You could complain, until the cows come home, without result.

So, I advise our members, ‘Set up your own facilities; make them as good as you can make them; make sure that nobody else gets control of them, and let the rest of the world, go by!’

Pam Jenkinson, The Wokingham Crisis House

Open the libraries

Some libraries are open in Bracknell, and also in the Windsor and Maidenhead area. Ours aren’t. Why not? Surely all local authorities are following the same guidance from the Government with regard to Covid-19?

Michael Storey, Emmbrook

Is lockdown easing too early?

The most moving, indeed humbling, images to emerge from the coronavirus epidemic have been those of NHS hospital staff and ambulance crews applauding survivors for whom they had risked and given so much, leaving their care to return home.

After all the sacrifices it is difficult to comprehend the actions of those gathering for street parties, assaulting the police, flocking to beaches, leaving behind them a trail of litter, destruction and the risk of bring about a second wave of infection likely to affect others.

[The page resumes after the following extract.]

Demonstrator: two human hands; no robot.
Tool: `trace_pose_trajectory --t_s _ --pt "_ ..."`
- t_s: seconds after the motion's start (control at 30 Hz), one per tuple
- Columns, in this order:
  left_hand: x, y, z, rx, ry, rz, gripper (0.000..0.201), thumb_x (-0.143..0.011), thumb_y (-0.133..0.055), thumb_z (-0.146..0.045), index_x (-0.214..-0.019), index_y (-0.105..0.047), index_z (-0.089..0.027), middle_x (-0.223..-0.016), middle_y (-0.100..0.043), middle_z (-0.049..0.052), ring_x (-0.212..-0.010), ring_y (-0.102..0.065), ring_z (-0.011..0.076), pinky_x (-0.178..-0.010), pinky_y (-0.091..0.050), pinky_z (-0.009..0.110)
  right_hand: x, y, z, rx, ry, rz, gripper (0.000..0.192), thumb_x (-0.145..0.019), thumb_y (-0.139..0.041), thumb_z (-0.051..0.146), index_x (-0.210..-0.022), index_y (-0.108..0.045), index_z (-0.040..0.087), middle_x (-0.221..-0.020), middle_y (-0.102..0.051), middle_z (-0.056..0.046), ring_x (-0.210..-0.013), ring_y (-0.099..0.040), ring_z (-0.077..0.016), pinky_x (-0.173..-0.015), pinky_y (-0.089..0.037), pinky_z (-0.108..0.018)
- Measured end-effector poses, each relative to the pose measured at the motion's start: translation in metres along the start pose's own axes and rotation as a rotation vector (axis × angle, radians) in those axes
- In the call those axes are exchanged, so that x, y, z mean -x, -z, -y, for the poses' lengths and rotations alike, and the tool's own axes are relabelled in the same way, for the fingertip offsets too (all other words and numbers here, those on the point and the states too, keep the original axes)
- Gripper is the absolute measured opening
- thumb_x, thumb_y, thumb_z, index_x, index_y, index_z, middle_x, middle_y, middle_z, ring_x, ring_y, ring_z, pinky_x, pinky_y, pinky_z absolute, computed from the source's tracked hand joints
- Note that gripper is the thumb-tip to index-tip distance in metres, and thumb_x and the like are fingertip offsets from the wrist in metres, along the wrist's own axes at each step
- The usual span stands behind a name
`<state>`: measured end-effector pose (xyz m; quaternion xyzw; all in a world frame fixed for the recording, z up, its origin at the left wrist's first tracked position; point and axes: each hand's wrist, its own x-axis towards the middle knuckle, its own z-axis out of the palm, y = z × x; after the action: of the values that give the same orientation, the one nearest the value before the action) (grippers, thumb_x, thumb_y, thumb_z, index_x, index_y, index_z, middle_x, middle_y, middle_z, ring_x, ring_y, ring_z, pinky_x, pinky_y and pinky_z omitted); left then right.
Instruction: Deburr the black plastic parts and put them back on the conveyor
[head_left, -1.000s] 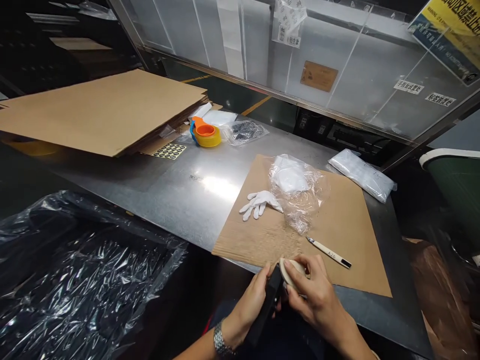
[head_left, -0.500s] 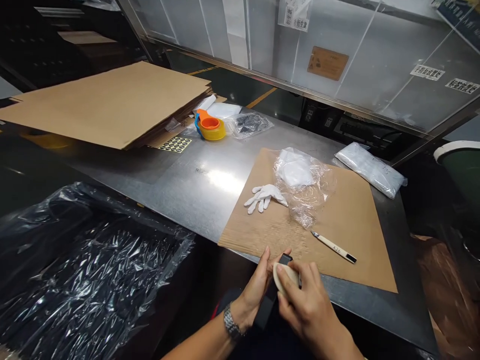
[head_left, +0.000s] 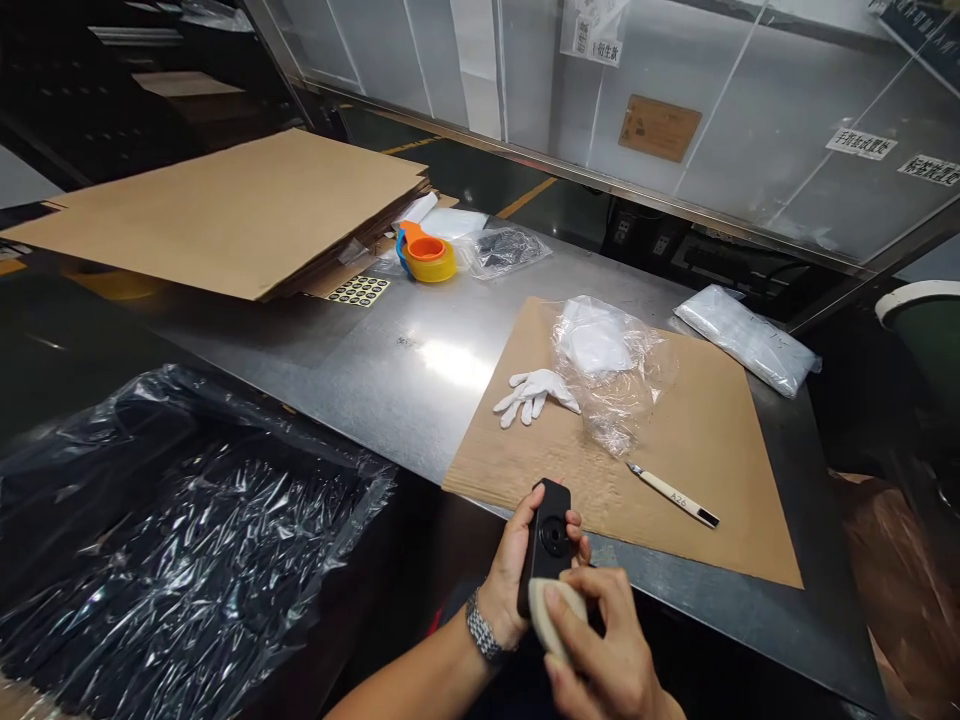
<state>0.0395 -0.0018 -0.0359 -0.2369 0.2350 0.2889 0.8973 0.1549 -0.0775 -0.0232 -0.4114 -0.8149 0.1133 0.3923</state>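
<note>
A long black device (head_left: 552,508) with a round dark ring on its face lies in my left hand (head_left: 511,568), whose fingers wrap round its edges. Pinched in my right hand (head_left: 611,640) is a cream-coloured round pad (head_left: 553,612), held against the lower end of the device. The pad covers that end, so I cannot see it. Both hands are at the near edge of the metal table. Beyond them, on a cardboard sheet (head_left: 720,430), lie a white glove (head_left: 535,394) and a white craft knife (head_left: 671,492) marked A26.
Crumpled clear plastic (head_left: 615,400) lies on the cardboard sheet. A tape dispenser (head_left: 429,262), a sticker sheet (head_left: 360,291) and stacked cardboard (head_left: 240,210) are at the left back. A plastic-wrapped packet (head_left: 746,340) lies at the right. Black plastic film (head_left: 180,570) fills the lower left.
The black device has turned so its ringed face shows toward me. My right hand has moved the pad down to the device's lower end.
</note>
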Motion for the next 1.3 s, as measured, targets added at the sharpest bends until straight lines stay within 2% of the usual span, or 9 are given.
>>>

While there is an understandable degree of pent-up frustration, brought about in part by a good deal of political dithering, financial, social, national economic and other pressures in the light of spikes of infection being experienced in other countries.

A number of questions need to be addressed: after initially taking too little action too late, is there now the danger of too much easing taking place prematurely? Is public health and safety being sacrificed on the altar of the economy?

Opinions will differ and there may well be no definitive answers, nevertheless, they are questions requiring consideration if even greater devastation and distress is to be avoided.

And to close: the inmates of Shute End Towers appear to have finally lost it completely.

The lunatic changes being made to town centre road layouts will impose their own particular brand of local lockdown and surely drive yet another nail into the town’s coffin.